> _Aim of the exercise_: Find the string "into" in the data, and copy out each line that has it.

> _Excerpted records_:
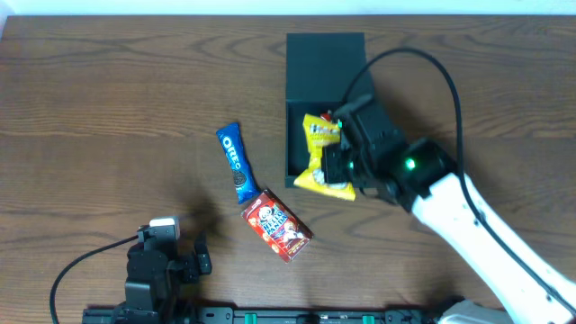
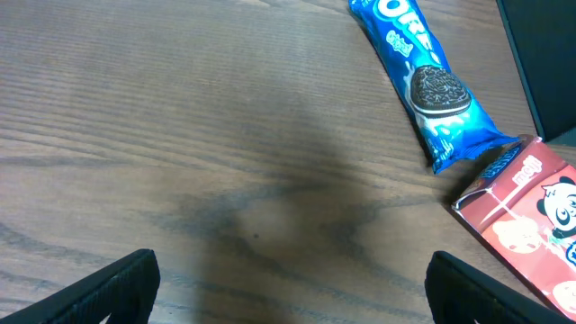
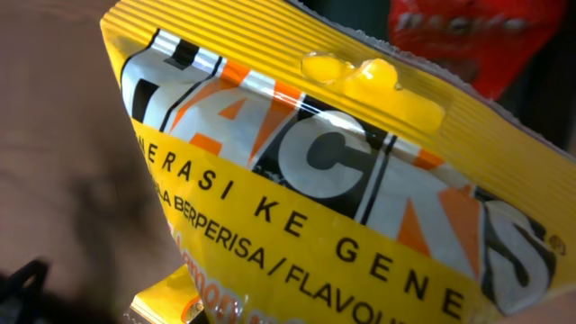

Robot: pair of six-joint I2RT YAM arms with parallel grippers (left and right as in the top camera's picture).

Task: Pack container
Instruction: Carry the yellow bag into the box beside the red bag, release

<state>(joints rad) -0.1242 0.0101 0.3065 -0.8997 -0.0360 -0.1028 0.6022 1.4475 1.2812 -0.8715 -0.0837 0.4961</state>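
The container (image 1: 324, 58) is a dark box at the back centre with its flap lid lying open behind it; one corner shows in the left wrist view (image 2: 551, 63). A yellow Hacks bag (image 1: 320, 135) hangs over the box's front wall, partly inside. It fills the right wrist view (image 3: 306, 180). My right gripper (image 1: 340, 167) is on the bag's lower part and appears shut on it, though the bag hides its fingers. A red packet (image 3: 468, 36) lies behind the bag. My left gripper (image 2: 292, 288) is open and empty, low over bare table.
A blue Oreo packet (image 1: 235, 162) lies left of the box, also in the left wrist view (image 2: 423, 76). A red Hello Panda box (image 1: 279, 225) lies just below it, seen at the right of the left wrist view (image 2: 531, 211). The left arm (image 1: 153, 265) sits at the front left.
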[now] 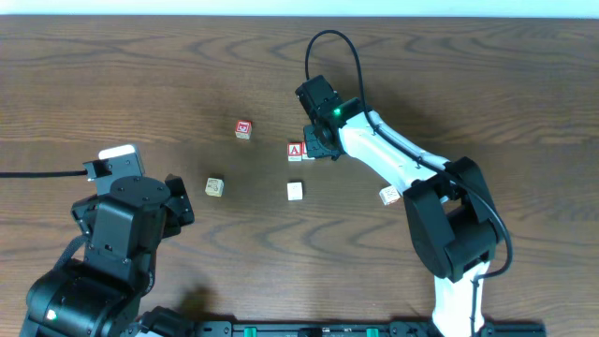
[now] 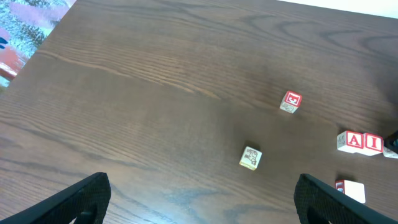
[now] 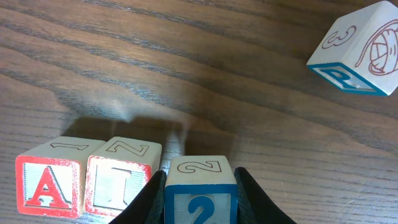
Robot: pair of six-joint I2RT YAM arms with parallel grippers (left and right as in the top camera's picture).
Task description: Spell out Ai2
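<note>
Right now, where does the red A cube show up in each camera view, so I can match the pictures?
Overhead: the A cube sits near the middle of the picture.
Left wrist: the A cube is at the far right, below mid-height.
Right wrist: the A cube fills the bottom left corner.
Shared landmark: the I cube, set against the A cube, on its right in every view.

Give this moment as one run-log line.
right gripper: shut on wooden cube with blue 2 | position: end of row after wooden red A cube, wooden red I cube | left gripper: open, empty
</note>
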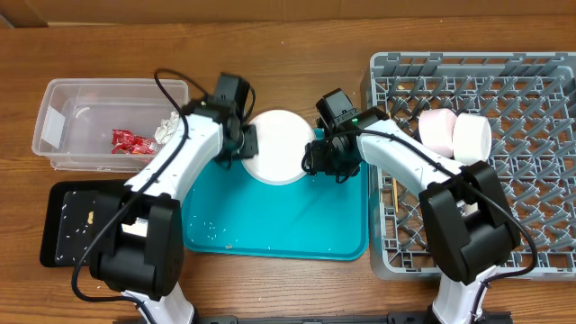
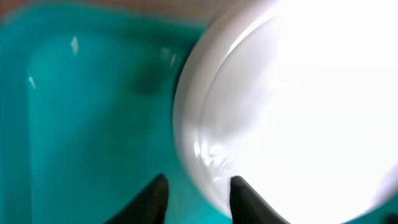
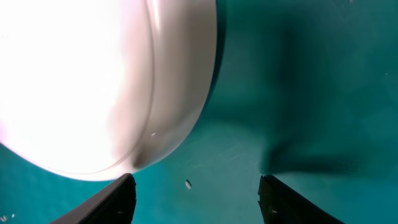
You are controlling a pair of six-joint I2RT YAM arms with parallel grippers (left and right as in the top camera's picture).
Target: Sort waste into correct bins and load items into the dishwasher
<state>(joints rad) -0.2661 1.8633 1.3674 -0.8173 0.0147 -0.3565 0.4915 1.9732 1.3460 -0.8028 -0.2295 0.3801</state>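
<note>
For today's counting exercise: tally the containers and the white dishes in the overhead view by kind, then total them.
Clear rectangular plastic tub: 1
Shallow black rectangular tray: 1
Large teal tray: 1
Grey plastic dish rack: 1
Round white plate: 1
White bowls: 2
Total: 7

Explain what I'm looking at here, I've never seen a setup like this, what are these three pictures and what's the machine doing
These are two robot arms at a wooden table, each ending in a two-finger claw. The overhead picture looks down from above; the other two come from cameras on each wrist.

On the table sit a teal plastic tray, a clear plastic tub with a crumpled red wrapper, a shallow black tray with crumbs, and a grey lattice dish rack holding two white bowls.

A round white plate rests on the teal tray. The left claw and right claw are both open at opposite edges of it. Neither holds anything.
</note>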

> _Response to this task_:
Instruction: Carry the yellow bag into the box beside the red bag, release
Target: Sort waste into correct bins and load items into the dishwasher

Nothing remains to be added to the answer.